**TASK GOAL**. Copy all entries verbatim and keep any pictures out of the copy.
Top of LISTED RECORDS
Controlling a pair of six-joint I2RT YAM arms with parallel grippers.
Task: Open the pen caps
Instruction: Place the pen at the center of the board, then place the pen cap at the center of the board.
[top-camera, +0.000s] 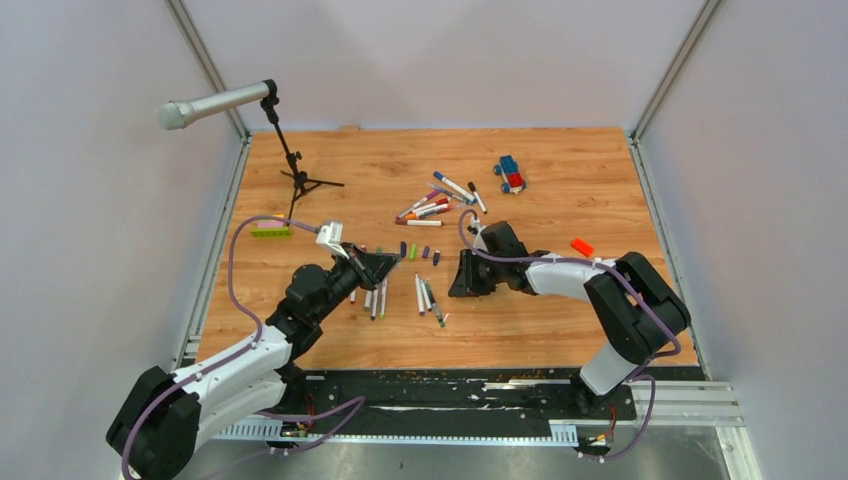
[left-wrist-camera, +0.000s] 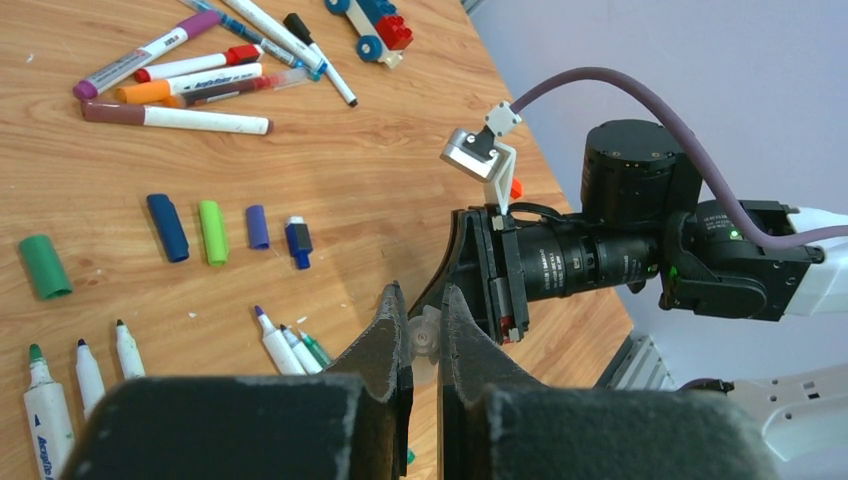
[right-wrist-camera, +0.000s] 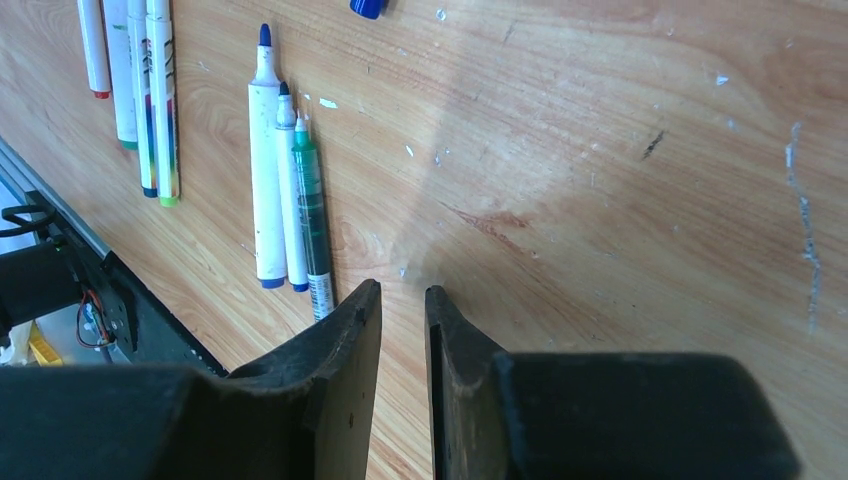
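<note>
- Left tool (left-wrist-camera: 421, 305): clenched on a small pale translucent piece that reads as a pale cap (left-wrist-camera: 425, 338). Most of it is buried between the fingers, so its shape is unclear. The top view doesn't resolve it at all.
- Right tool (right-wrist-camera: 403, 300): jaws drawn almost together with nothing gripped. Bare desk (right-wrist-camera: 620, 200) shows through the thin slit. Tips are low over the wood; can't tell if they touch it.
- Both tools face each other near the middle of the desk, close but apart. In the left wrist view the right tool's tips are hidden behind the left fingers.
- Loose caps (left-wrist-camera: 212, 232): a row of five lying flat and apart from each other: green, dark blue, lime, violet-blue, and navy with a white end. They are mere specks from above.
- One more blue cap (right-wrist-camera: 367, 7) is cut off by the top edge of the right wrist view.
- Uncapped pens (right-wrist-camera: 285, 180): three side by side with bare tips, just beside the right tool. More lie at that view's left edge, with their upper ends out of frame.
- Another uncapped group sits at the bottom left of the left wrist view, barrels cut off by the frame and the tool body.
- Capped pens (top-camera: 432, 205): a crossed heap farther back. Count is unclear.
- Toy car (top-camera: 510, 174) lies beyond the heap.
- Orange block (top-camera: 582, 246) is on the desk right of the right tool. In the left wrist view it is mostly hidden behind the camera mount.
</note>
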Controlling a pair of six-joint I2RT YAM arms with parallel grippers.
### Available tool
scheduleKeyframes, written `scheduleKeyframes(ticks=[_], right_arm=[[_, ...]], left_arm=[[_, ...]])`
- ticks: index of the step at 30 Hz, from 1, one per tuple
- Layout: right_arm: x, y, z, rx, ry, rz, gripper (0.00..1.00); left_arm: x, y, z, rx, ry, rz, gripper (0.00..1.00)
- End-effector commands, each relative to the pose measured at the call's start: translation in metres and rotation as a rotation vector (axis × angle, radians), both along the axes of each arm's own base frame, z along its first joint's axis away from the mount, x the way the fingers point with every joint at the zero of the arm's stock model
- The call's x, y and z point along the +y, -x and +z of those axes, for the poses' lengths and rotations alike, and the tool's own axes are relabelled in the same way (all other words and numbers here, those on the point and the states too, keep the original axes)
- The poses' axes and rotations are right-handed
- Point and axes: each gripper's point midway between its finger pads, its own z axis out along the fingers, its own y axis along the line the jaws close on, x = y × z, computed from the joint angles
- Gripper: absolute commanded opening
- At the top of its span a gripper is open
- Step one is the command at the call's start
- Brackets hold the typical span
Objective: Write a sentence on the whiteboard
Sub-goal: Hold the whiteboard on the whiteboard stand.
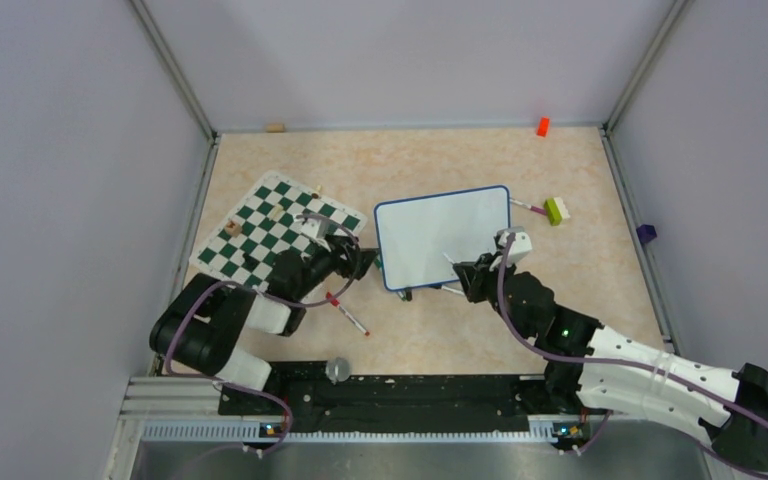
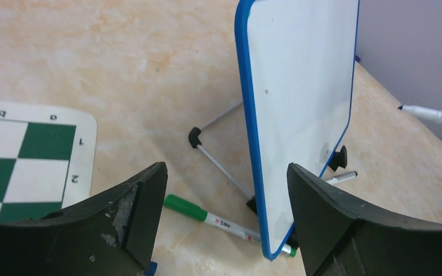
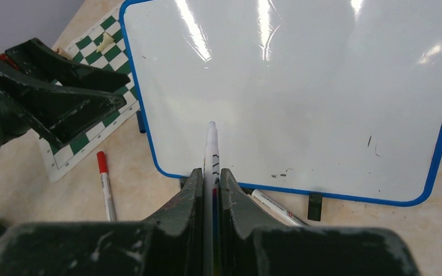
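Right jaws: the right gripper is clamped on a marker, which we see running straight out between the fingers, tip forward.
Marker axis: it lies in line with the gripper and points at the white face ahead. It does not lie across that face.
Tip against board: in the right wrist view the tip sits over the lower left part of the whiteboard. We cannot tell whether it touches the surface or stops just short.
Left jaws: the left gripper stands wide apart with nothing held. The board's blue left edge shows in the gap beyond the fingers, and we cannot confirm contact.
Where the board is: mid-table, propped at a tilt on a wire stand with black feet, between the two grippers. Its long side runs crosswise to the marker.
Board face: bare apart from a few small dark specks near the lower right. We see no sentence on it yet.
Nearer arm: both are close, but only the right one carries a pen, so we judge the writing falls to it. The left looks placed to steady the edge.
Coming move, our judgement: close the last gap along the marker's own axis, then travel along the board's long side.
Around: a red-capped marker and a green-capped marker lie by the board's foot, and the chess mat lies to the left.
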Motion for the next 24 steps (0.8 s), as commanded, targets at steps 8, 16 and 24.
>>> scheduleKeyframes(ticks=[8, 16, 24], right_arm=[[0.004, 0.0, 0.024, -0.048, -0.039, 0.01, 0.0], [0.015, -0.001, 0.056, -0.04, 0.022, 0.061, 0.0], [0.062, 0.0, 0.073, 0.033, 0.096, 0.222, 0.0]], left_arm=[[-0.022, -0.023, 0.03, 0.048, -0.141, -0.125, 0.84], [-0.045, -0.014, 0.028, 0.06, -0.027, -0.327, 0.75], [-0.062, 0.004, 0.028, 0.054, 0.102, -0.521, 0.71]])
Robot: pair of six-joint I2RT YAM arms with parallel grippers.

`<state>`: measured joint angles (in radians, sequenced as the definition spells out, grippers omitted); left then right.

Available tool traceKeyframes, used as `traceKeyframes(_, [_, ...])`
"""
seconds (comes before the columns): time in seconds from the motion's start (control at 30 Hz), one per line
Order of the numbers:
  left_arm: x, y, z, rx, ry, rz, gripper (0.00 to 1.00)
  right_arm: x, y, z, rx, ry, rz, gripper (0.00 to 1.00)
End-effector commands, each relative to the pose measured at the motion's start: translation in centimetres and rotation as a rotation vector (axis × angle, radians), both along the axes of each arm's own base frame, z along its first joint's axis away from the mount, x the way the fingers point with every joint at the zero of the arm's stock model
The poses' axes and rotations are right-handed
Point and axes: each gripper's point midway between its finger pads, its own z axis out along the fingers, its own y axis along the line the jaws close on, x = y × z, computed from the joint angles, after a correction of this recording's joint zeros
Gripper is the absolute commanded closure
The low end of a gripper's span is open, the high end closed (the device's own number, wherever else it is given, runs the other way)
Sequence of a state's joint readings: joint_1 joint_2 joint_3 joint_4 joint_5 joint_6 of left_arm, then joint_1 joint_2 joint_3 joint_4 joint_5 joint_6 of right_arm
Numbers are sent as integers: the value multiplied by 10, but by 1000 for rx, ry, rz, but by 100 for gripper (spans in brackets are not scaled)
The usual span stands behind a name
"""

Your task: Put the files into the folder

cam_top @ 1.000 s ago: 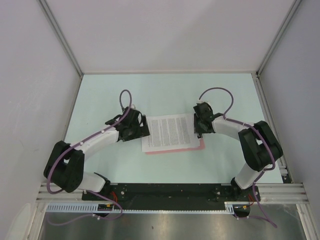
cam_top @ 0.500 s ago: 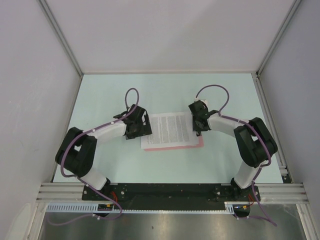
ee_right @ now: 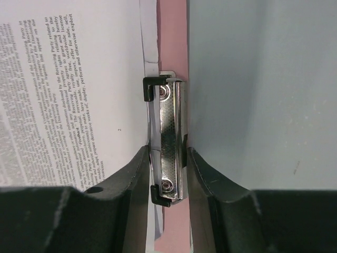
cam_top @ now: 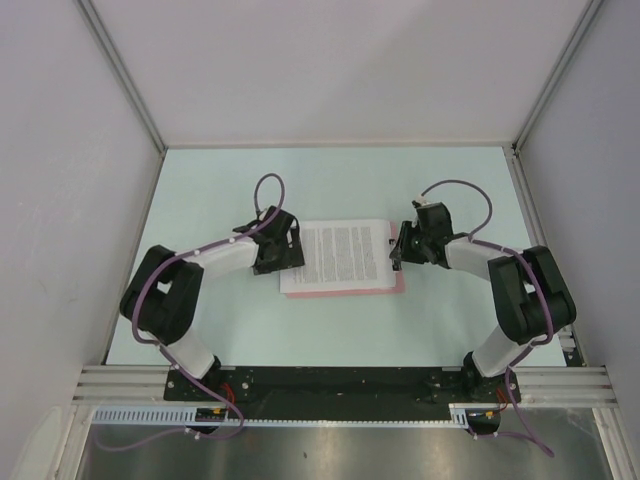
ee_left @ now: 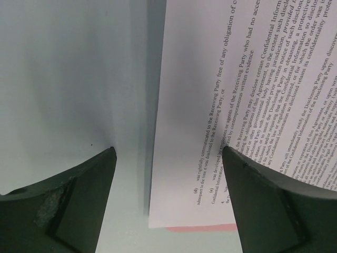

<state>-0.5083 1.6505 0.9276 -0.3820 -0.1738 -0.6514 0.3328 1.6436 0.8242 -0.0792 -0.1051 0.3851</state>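
Note:
The files [cam_top: 340,255], white sheets of dense black text, lie stacked on the pink folder [cam_top: 346,292], which shows only as a strip along their near and right edges. My left gripper [cam_top: 284,258] is open at the stack's left edge. In the left wrist view one finger is over bare table and the other over the files [ee_left: 221,95], with the folder [ee_left: 202,228] peeking out below. My right gripper [cam_top: 398,250] is shut on the folder's metal clip [ee_right: 171,132] at the right short edge. The files [ee_right: 68,89] lie just left of the clip, and the folder [ee_right: 172,37] runs beyond it.
The pale green table [cam_top: 330,185] is walled by white panels at the back and both sides. An aluminium rail [cam_top: 340,382] with the arm bases runs along the near edge. Purple cables loop above both wrists.
The stack and folder have turned from tilted to nearly square with the table. The right wrist has swung to the right, still at the clip. The left arm has folded in closer.

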Motion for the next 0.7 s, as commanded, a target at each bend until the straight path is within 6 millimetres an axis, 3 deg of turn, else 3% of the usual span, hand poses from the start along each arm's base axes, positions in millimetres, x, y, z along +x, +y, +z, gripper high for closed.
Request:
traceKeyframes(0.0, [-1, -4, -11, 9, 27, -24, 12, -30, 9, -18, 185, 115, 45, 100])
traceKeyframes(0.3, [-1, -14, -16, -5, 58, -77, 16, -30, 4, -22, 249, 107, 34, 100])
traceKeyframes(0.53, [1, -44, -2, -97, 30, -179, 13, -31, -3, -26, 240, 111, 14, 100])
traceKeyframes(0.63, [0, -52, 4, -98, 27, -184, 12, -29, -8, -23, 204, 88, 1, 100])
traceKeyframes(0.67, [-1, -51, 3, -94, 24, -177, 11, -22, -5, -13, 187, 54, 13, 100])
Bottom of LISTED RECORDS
**TASK OUTPUT**.
Controlling a pair of six-joint I2RT YAM arms with parallel grippers.
Task: Open the pen caps
Instruction: Place the pen at the center of the board, then place the pen cap at the center of the board.
[top-camera, +0.000s] 
[left-wrist-camera, +0.000s] 
[right-wrist-camera, +0.000s] 
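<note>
- Left tool (left-wrist-camera: 421, 305): clenched on a small pale translucent piece that reads as a pale cap (left-wrist-camera: 425, 338). Most of it is buried between the fingers, so its shape is unclear. The top view doesn't resolve it at all.
- Right tool (right-wrist-camera: 403, 300): jaws drawn almost together with nothing gripped. Bare desk (right-wrist-camera: 620, 200) shows through the thin slit. Tips are low over the wood; can't tell if they touch it.
- Both tools face each other near the middle of the desk, close but apart. In the left wrist view the right tool's tips are hidden behind the left fingers.
- Loose caps (left-wrist-camera: 212, 232): a row of five lying flat and apart from each other: green, dark blue, lime, violet-blue, and navy with a white end. They are mere specks from above.
- One more blue cap (right-wrist-camera: 367, 7) is cut off by the top edge of the right wrist view.
- Uncapped pens (right-wrist-camera: 285, 180): three side by side with bare tips, just beside the right tool. More lie at that view's left edge, with their upper ends out of frame.
- Another uncapped group sits at the bottom left of the left wrist view, barrels cut off by the frame and the tool body.
- Capped pens (top-camera: 432, 205): a crossed heap farther back. Count is unclear.
- Toy car (top-camera: 510, 174) lies beyond the heap.
- Orange block (top-camera: 582, 246) is on the desk right of the right tool. In the left wrist view it is mostly hidden behind the camera mount.
</note>
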Controlling a pair of six-joint I2RT YAM arms with parallel grippers.
### Available tool
scheduleKeyframes, written `scheduleKeyframes(ticks=[_], right_arm=[[_, ...]], left_arm=[[_, ...]])`
- ticks: index of the step at 30 Hz, from 1, one per tuple
- Layout: right_arm: x, y, z, rx, ry, rz, gripper (0.00..1.00); left_arm: x, y, z, rx, ry, rz, gripper (0.00..1.00)
- End-effector commands, each relative to the pose measured at the call's start: translation in metres and rotation as a rotation vector (axis × angle, radians), both along the axes of each arm's own base frame, z along its first joint's axis away from the mount, x the way the fingers point with every joint at the zero of the arm's stock model
- The call's x, y and z point along the +y, -x and +z of those axes, for the poses' lengths and rotations alike, and the tool's own axes are relabelled in the same way (all other words and numbers here, those on the point and the states too, keep the original axes)
- The poses' axes and rotations are right-handed
- Point and axes: each gripper's point midway between its finger pads, its own z axis out along the fingers, its own y axis along the line the jaws close on, x = y × z, computed from the joint angles
- Gripper: absolute commanded opening
- At the top of its span a gripper is open
- Step one is the command at the call's start
- Brackets hold the typical span
Objective: Write a sentence on the whiteboard
Sub-goal: Hold the whiteboard on the whiteboard stand.
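Right jaws: the right gripper is clamped on a marker, which we see running straight out between the fingers, tip forward.
Marker axis: it lies in line with the gripper and points at the white face ahead. It does not lie across that face.
Tip against board: in the right wrist view the tip sits over the lower left part of the whiteboard. We cannot tell whether it touches the surface or stops just short.
Left jaws: the left gripper stands wide apart with nothing held. The board's blue left edge shows in the gap beyond the fingers, and we cannot confirm contact.
Where the board is: mid-table, propped at a tilt on a wire stand with black feet, between the two grippers. Its long side runs crosswise to the marker.
Board face: bare apart from a few small dark specks near the lower right. We see no sentence on it yet.
Nearer arm: both are close, but only the right one carries a pen, so we judge the writing falls to it. The left looks placed to steady the edge.
Coming move, our judgement: close the last gap along the marker's own axis, then travel along the board's long side.
Around: a red-capped marker and a green-capped marker lie by the board's foot, and the chess mat lies to the left.
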Motion for the next 24 steps (0.8 s), as commanded, targets at steps 8, 16 and 24.
>>> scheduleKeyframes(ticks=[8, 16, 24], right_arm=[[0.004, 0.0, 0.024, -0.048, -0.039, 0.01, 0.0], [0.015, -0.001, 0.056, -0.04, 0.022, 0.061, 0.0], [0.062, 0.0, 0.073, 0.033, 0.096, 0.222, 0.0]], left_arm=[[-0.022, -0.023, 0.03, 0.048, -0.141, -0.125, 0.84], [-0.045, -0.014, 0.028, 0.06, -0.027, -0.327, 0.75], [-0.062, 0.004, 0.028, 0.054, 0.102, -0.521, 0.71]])
Robot: pair of six-joint I2RT YAM arms with parallel grippers.

`<state>`: measured joint angles (in radians, sequenced as the definition spells out, grippers omitted); left then right.

Available tool traceKeyframes, used as `traceKeyframes(_, [_, ...])`
"""
seconds (comes before the columns): time in seconds from the motion's start (control at 30 Hz), one per line
Order of the numbers:
  left_arm: x, y, z, rx, ry, rz, gripper (0.00 to 1.00)
  right_arm: x, y, z, rx, ry, rz, gripper (0.00 to 1.00)
End-effector commands, each relative to the pose measured at the motion's start: translation in centimetres and rotation as a rotation vector (axis × angle, radians), both along the axes of each arm's own base frame, z along its first joint's axis away from the mount, x the way the fingers point with every joint at the zero of the arm's stock model
The poses' axes and rotations are right-handed
Point and axes: each gripper's point midway between its finger pads, its own z axis out along the fingers, its own y axis along the line the jaws close on, x = y × z, computed from the joint angles, after a correction of this recording's joint zeros
Gripper is the absolute commanded closure
The low end of a gripper's span is open, the high end closed (the device's own number, wherever else it is given, runs the other way)
Sequence of a state's joint readings: joint_1 joint_2 joint_3 joint_4 joint_5 joint_6 of left_arm, then joint_1 joint_2 joint_3 joint_4 joint_5 joint_6 of right_arm
Numbers are sent as integers: the value multiplied by 10, but by 1000 for rx, ry, rz, but by 100 for gripper (spans in brackets are not scaled)
The usual span stands behind a name
"""

Your task: Put the files into the folder

cam_top @ 1.000 s ago: 
cam_top @ 0.500 s ago: 
ee_right @ now: 
cam_top @ now: 
ee_left @ now: 

<state>-0.5083 1.6505 0.9276 -0.3820 -0.1738 -0.6514 0.3328 1.6436 0.8242 -0.0792 -0.1051 0.3851</state>
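Note:
The files [cam_top: 340,255], white sheets of dense black text, lie stacked on the pink folder [cam_top: 346,292], which shows only as a strip along their near and right edges. My left gripper [cam_top: 284,258] is open at the stack's left edge. In the left wrist view one finger is over bare table and the other over the files [ee_left: 221,95], with the folder [ee_left: 202,228] peeking out below. My right gripper [cam_top: 398,250] is shut on the folder's metal clip [ee_right: 171,132] at the right short edge. The files [ee_right: 68,89] lie just left of the clip, and the folder [ee_right: 172,37] runs beyond it.
The pale green table [cam_top: 330,185] is walled by white panels at the back and both sides. An aluminium rail [cam_top: 340,382] with the arm bases runs along the near edge. Purple cables loop above both wrists.
The stack and folder have turned from tilted to nearly square with the table. The right wrist has swung to the right, still at the clip. The left arm has folded in closer.
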
Motion for the next 0.7 s, as commanded, a target at each bend until the straight path is within 6 millimetres an axis, 3 deg of turn, else 3% of the usual span, hand poses from the start along each arm's base axes, positions in millimetres, x, y, z along +x, +y, +z, gripper high for closed.
Request:
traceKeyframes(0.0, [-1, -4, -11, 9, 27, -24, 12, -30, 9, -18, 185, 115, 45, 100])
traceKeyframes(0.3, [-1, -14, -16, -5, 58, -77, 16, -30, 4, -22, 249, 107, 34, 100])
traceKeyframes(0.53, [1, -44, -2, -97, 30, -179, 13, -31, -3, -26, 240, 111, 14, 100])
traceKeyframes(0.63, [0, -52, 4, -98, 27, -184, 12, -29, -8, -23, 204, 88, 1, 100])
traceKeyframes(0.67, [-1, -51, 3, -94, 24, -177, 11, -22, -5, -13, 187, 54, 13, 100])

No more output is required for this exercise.